Kang Hye-jeong também merece destaque ao interpretar So-hyun, irmã de Dae-ho, que ajuda a cuidar da criança. A relação entre os três personagens principais acrescenta camadas ao roteiro, humanizando o suspense e entregando momentos de leveza em meio à tensão constante.
Direção e roteiro: uma mistura de fórmula com inovação
Kim Joon-sung aposta em um roteiro que trabalha com fórmulas clássicas do thriller, mas investe em elementos de ficção científica para reforçar a narrativa. O uso dos sonhos lúcidos, estado de vigília controlado, serve de fundamento para a busca do protagonista pelo filho, inserindo uma camada de fantasia que diferencia o longa dos filmes convencionais do gênero.

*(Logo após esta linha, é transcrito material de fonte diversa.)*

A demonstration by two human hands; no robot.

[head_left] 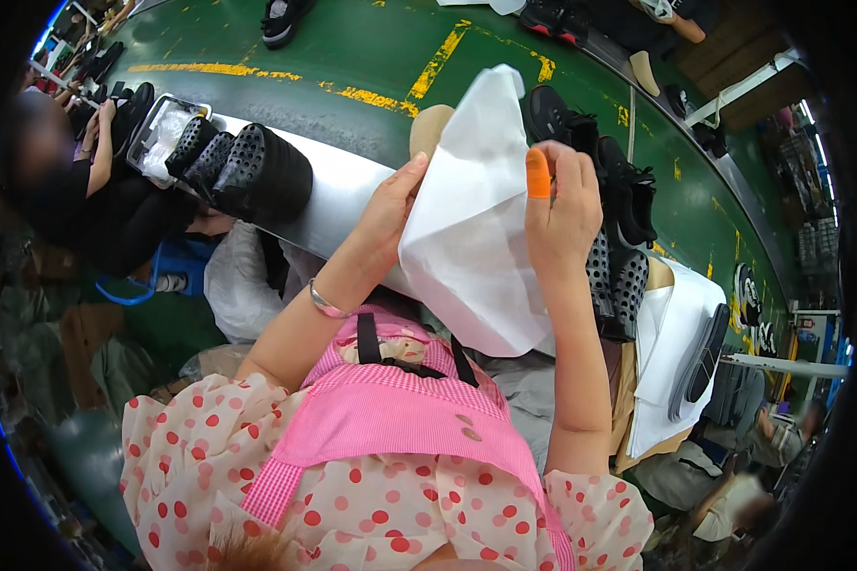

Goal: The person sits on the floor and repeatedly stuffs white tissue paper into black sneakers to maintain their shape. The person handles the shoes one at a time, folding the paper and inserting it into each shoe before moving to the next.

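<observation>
A creased sheet of white paper [476, 219] is raised in front of my apron, over the metal bench. Its left edge is pinched in my left hand [395, 209], which wears a bracelet. My right hand [567, 200] has curled fingers and an orange finger cover [538, 173]; it grips the sheet's right edge. Behind the paper, a beige rounded piece [430, 129] shows only its top, and I cannot tell whether my left fingers touch it. Black lace-up shoes [628, 205] stand just beyond my right hand.
Black perforated shoe-shaped pieces [262, 171] are stacked on the metal bench [338, 195] at left, near a clear-lined tray [167, 138]. White sheets [662, 333] with black soles [703, 366] lie at right. Another person [43, 171] sits at far left. A conveyor [724, 157] runs across the back right.
</observation>
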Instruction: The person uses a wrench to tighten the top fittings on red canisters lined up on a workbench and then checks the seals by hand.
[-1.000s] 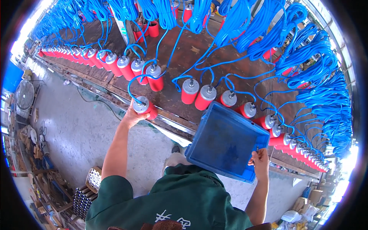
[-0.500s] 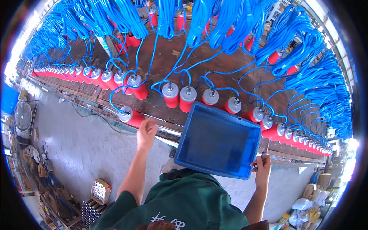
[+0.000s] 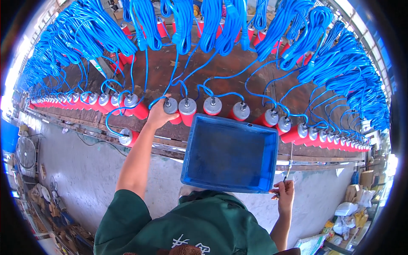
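Bench (image 3: pixel 159 70): left fingers (image 3: pixel 171 117) on another cylinder (image 3: pixel 171 105)

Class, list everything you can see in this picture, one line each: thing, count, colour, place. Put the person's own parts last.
Red cylinder: one, red with grey top, in the left hand
Other cylinders: too many to count, red, mostly in rows on the table
Blue tray: one, in front of the body
Slim tool: one, type unclear, in the right hand
Cable bundles: many, blue, across the top
Table: one, brown, behind the tray
Caged fan: one, grey, far left
Bags: several, white, lower right
Floor: grey, below the table
Shirt: one, green, bottom centre
Hands: two, left and right
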### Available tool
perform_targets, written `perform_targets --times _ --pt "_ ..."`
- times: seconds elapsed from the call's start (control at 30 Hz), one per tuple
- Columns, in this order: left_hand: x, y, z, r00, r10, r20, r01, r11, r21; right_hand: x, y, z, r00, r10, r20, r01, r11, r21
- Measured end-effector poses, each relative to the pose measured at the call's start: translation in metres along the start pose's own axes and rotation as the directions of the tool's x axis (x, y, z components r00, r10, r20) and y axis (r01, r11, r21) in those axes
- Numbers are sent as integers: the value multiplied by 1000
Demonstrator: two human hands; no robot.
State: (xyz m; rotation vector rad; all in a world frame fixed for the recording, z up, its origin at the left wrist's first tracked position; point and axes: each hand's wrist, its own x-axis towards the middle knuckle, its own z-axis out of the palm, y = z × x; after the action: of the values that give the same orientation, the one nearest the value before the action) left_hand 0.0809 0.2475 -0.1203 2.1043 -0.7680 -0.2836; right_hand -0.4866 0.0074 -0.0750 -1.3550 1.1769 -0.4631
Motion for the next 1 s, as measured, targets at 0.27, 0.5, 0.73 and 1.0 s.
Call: perform_targets --times 0.27,0.5,0.73,1.0 --pt "-50 8 36 941 -42 -335 87 989 122 10 1 9 1000 -25 8 25 1000 -1" --pt "-50 18 44 884 -100 -457 164 981 103 39 4 15 995 -37 92 47 994 -103" --pt "-47 42 11 802 -99 -590 101 994 -30 51 3 15 995 14 101 -2 993 -118" --pt "-91 102 -48 784 -149 -602 -160 889 -429 47 -12 19 992 11 127 -3 998 -66"
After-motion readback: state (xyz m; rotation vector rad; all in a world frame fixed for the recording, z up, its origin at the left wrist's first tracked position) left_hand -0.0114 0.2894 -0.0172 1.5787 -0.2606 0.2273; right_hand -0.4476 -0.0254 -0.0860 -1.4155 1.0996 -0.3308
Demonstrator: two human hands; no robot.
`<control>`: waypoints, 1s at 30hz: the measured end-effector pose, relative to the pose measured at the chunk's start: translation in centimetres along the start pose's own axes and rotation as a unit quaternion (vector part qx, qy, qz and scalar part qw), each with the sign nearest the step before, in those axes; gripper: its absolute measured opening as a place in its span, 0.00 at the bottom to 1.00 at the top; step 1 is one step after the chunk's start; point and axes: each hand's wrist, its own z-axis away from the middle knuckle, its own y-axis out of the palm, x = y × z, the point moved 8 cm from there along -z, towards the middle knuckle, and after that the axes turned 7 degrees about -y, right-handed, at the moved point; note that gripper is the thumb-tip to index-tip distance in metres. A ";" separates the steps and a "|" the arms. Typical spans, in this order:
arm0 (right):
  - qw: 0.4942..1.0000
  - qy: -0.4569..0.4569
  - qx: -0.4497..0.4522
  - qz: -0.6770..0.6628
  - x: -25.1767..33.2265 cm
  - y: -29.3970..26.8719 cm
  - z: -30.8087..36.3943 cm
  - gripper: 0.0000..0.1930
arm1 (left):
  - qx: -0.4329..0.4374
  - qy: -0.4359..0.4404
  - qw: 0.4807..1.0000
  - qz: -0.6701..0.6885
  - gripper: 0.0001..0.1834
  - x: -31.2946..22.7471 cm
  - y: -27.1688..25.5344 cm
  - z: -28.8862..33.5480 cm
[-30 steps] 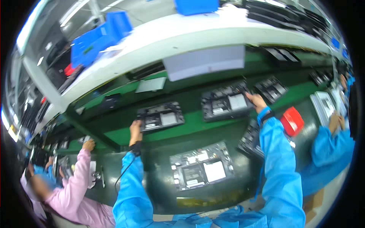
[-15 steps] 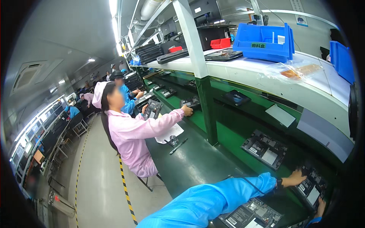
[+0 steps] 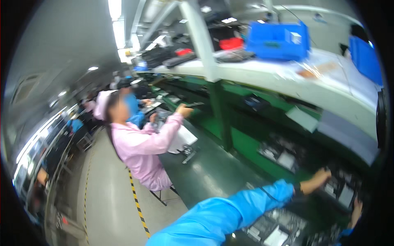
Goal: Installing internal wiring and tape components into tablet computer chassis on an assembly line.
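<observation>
At the right, my left hand (image 3: pixel 317 181) reaches out in a blue sleeve with a dark band at the wrist. Its fingers close on the upper left edge of an opened electronic device (image 3: pixel 341 185), a dark flat casing with an exposed circuit board and a pale rectangular part. My right hand (image 3: pixel 356 212) grips the same device's lower right edge; only part of this hand shows. Motion blur softens both hands. Below my left forearm lies a second opened device (image 3: pixel 275 227). A third one (image 3: pixel 281 152) rests farther back on the green surface.
A green-topped bench (image 3: pixel 221 182) runs away to the left. A person in pink (image 3: pixel 141 139) sits there, handling devices. Above stands a white shelf (image 3: pixel 262 76) with a blue bin (image 3: pixel 279 43), carried by an upright post (image 3: pixel 221 115). Pale sheets (image 3: pixel 303 119) lean beneath it.
The view has shifted and blurred. The device between my hands has moved a little farther away and to the right. The person in pink has drawn one hand back from the shelf's underside.
</observation>
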 end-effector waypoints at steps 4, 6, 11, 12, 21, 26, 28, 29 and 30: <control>0.990 0.129 -0.063 0.016 15.6 -6.1 15.5 0.24 | 0.124 0.014 0.991 -0.046 0.18 -12.5 6.2 9.8; 0.987 0.079 -0.135 -0.048 19.4 -5.5 18.7 0.24 | 0.179 0.015 0.983 0.026 0.21 -15.7 5.9 12.1; 0.980 0.090 -0.175 0.011 27.0 -5.6 33.0 0.17 | 0.272 0.022 0.962 -0.018 0.35 -16.7 11.7 19.1; 0.970 0.120 -0.213 -0.002 25.2 -6.6 36.1 0.17 | 0.300 0.039 0.953 -0.027 0.37 -14.5 13.4 19.4; 0.917 0.156 -0.353 -0.100 14.9 -8.6 46.2 0.13 | 0.395 0.044 0.894 -0.206 0.56 -5.6 20.4 23.4; 0.910 0.133 -0.354 0.173 15.3 -12.4 46.9 0.17 | 0.372 0.209 0.836 -0.344 0.40 -11.6 15.2 26.7; 0.846 0.014 -0.459 0.271 20.2 -12.1 47.9 0.19 | 0.367 0.299 0.799 -0.371 0.27 -15.4 10.6 30.1; 0.830 0.023 -0.519 0.203 23.9 -11.0 48.3 0.21 | 0.359 0.318 0.782 -0.399 0.21 -16.3 7.6 31.6; 0.829 0.000 -0.524 0.194 25.6 -10.8 49.4 0.23 | 0.347 0.332 0.776 -0.409 0.18 -16.5 4.7 32.8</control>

O roteiro alterna o presente com flashbacks, mantendo o suspense ativo durante três anos de investigação. Embora algumas sequências, como a passagem no parque de diversões, alonguem o filme, a construção geral se mantém coesa. A direção transita entre o real e o surreal com certa segurança, equilibrando os aspectos dramáticos e os momentos mais fantásticos.
Aspectos técnicos e narrativa visual
O cenário de Sonhos Lúcidos, especialmente a boate homônima, funciona como um espaço liminar que possibilita a exploração do inconsciente na história. A ambiência sombria e enigmática ajuda a criar uma atmosfera que une suspense psicológico e ficção científica.

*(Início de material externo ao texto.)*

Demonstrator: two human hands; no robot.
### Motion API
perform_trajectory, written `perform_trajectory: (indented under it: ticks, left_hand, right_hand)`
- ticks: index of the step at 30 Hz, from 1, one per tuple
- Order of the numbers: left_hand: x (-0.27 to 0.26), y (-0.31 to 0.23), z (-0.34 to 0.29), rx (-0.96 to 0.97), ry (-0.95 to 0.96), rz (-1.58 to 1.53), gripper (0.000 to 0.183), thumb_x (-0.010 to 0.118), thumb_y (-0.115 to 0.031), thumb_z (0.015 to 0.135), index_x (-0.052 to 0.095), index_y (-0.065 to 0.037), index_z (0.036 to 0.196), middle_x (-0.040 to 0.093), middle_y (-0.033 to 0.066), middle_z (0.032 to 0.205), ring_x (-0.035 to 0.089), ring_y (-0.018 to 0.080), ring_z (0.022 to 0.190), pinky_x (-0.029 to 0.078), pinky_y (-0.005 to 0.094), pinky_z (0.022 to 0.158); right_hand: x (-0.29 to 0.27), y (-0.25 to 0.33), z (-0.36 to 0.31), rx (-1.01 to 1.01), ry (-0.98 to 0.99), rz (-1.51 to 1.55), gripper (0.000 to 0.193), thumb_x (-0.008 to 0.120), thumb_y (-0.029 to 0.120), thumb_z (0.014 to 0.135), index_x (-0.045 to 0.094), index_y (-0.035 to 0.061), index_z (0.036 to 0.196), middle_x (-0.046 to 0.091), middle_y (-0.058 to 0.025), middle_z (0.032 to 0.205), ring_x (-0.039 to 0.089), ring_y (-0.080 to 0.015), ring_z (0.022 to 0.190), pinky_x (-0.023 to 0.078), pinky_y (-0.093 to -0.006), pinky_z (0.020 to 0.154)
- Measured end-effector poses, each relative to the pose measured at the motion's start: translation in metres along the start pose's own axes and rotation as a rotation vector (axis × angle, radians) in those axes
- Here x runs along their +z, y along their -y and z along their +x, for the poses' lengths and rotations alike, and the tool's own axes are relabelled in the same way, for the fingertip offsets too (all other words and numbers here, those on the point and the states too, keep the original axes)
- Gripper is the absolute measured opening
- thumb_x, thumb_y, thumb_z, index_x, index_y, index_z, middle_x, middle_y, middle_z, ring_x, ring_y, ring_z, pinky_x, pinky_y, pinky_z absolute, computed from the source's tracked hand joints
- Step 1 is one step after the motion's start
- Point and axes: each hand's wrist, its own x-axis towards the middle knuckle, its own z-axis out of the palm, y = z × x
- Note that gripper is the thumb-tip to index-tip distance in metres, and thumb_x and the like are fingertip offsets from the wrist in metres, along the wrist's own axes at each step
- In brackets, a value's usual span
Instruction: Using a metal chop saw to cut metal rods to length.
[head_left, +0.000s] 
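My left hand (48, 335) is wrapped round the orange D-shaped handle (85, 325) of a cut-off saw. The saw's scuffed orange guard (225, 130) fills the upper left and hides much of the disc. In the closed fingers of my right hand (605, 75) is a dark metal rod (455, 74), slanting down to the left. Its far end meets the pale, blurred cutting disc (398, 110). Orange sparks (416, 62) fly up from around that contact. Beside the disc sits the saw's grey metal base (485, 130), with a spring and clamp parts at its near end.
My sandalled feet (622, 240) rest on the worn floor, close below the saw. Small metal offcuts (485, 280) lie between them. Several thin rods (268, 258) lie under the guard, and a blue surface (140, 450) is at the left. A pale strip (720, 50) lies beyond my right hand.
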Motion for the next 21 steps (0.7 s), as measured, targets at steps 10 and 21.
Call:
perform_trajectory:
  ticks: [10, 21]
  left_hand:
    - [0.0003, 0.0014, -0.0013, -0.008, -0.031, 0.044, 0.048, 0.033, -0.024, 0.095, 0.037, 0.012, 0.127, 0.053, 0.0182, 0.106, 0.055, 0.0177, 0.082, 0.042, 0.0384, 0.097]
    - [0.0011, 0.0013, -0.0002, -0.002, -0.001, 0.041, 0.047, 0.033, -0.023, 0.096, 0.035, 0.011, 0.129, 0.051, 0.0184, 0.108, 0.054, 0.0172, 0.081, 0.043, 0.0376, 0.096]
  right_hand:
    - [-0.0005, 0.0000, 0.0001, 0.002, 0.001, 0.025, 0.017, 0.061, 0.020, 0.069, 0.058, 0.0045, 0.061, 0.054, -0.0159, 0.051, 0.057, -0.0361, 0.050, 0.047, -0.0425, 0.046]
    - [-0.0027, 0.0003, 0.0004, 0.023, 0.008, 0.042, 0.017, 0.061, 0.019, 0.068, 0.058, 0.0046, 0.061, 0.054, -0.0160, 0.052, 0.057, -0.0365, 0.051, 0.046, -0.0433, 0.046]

Imagem: Imagem: Divulgação
O ritmo do filme varia, trazendo cenas que ora aceleram o enredo, ora o desaceleram para aprofundar personagens e emoções. Essa escolha narrativa pode afastar espectadores em busca de um thriller mais direto, mas oferece espaço para reflexão sobre a complexidade dos sentimentos humanos. A edição ajuda a ligar passado e presente sem perder a linha do tempo, enquanto a trilha sonora sutil reforça o clima de mistério.
Sessão final: vale a pena assistir Sonhos Lúcidos?

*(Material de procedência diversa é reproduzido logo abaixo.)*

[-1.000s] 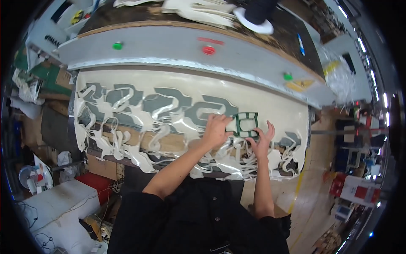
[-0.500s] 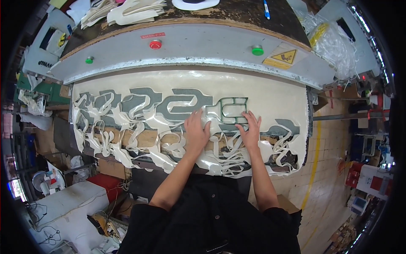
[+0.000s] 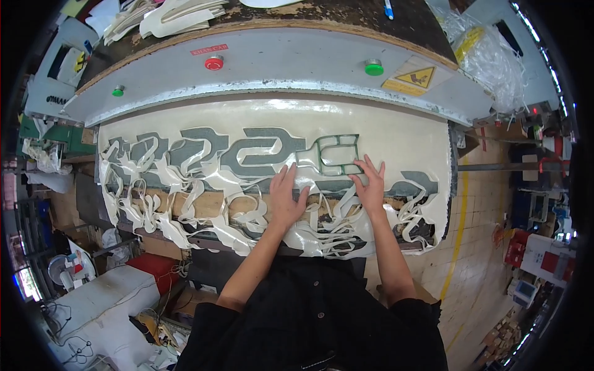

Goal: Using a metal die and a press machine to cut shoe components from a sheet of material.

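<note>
Left hand (image 3: 286, 196): flat, palm down, fingers spread wide, pressing on the cream sheet (image 3: 396, 133); it grips nothing.
Right hand (image 3: 370, 184): also flat and open, fingers fanned, fingertips touching the lower edge of the green cutting die (image 3: 333, 154); nothing is clasped.
Green cutting die: a metal outline frame lying flat on the sheet, just beyond the right hand and up and to the right of the left hand.
Cream sheet: glossy, spread over the press bed, with a row of dark cut-out shapes (image 3: 260, 150) running to the left of the die and another to the right of the right hand.
Offcut strips (image 3: 185, 210): thin cream loops and tangles hanging over the near edge of the bed, under and beside both hands.
Press head (image 3: 291, 68): grey beam across the far side of the sheet, carrying a red button (image 3: 214, 62), two green buttons (image 3: 374, 67) and a yellow warning sticker (image 3: 416, 76).
Person: dark buttoned garment (image 3: 322, 309), bare forearms coming in from the lower edge.
Floor (image 3: 476, 235): tiled, with a yellow line, to the right of the bed.
</note>
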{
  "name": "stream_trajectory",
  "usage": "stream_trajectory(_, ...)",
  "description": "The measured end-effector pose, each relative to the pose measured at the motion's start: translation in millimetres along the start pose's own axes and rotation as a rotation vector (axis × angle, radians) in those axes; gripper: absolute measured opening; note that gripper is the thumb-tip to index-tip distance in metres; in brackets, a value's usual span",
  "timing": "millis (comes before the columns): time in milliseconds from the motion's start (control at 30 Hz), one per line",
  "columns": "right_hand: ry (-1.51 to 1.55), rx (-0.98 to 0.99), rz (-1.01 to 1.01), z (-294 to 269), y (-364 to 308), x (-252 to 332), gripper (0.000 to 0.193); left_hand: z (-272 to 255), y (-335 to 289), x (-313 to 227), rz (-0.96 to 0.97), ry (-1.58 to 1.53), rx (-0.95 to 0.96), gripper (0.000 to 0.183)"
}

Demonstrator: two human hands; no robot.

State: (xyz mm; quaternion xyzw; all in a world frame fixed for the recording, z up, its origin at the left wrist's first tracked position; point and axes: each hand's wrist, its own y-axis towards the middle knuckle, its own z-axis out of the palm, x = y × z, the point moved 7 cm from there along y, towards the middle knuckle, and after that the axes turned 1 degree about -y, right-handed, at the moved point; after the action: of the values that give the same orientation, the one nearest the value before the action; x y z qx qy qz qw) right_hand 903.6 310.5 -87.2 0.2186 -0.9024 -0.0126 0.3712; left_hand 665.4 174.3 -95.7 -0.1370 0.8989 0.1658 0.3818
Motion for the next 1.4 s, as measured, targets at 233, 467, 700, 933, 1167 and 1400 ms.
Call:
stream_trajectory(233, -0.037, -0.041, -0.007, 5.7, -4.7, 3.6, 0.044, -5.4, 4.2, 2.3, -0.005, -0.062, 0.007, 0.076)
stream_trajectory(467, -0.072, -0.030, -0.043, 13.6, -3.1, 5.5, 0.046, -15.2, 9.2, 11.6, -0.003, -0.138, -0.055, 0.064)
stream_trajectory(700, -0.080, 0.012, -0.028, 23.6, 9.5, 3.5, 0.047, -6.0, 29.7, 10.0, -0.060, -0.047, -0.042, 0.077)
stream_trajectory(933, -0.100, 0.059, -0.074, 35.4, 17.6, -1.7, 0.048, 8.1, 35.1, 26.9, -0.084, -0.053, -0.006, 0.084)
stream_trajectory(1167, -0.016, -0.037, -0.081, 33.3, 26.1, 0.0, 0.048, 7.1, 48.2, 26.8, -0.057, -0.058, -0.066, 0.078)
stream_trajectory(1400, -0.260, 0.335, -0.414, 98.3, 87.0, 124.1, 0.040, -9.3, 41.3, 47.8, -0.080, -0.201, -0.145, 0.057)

Sonhos Lúcidos entrega um suspense com pitadas de ficção científica que, embora previsível em alguns pontos, mantém o público envolvido graças à atuação sólida de Go Soo e ao roteiro estruturado. O filme equilibra emoções familiares e elementos fantásticos, tornando-se uma experiência que foge do comum dentro do gênero.
Embora o desfecho possa parecer artificial diante do caráter delirante da trama, ele não compromete o conjunto geral. A obra pode interessar a quem gosta de histórias que envolvem investigação e dimensões alternativas da mente, dialogando com temáticas também exploradas em obras essenciais da ficção científica e do suspense psicológico.
No catálogo do 365 Filmes, Sonhos Lúcidos pode figurar ao lado de outras produções que usam o sonho e a vigília como eixo para a narrativa, aproximando-se do estilo visto em séries e filmes que mesclam investigação com reflexões sobre a consciência, como em Black Mirror.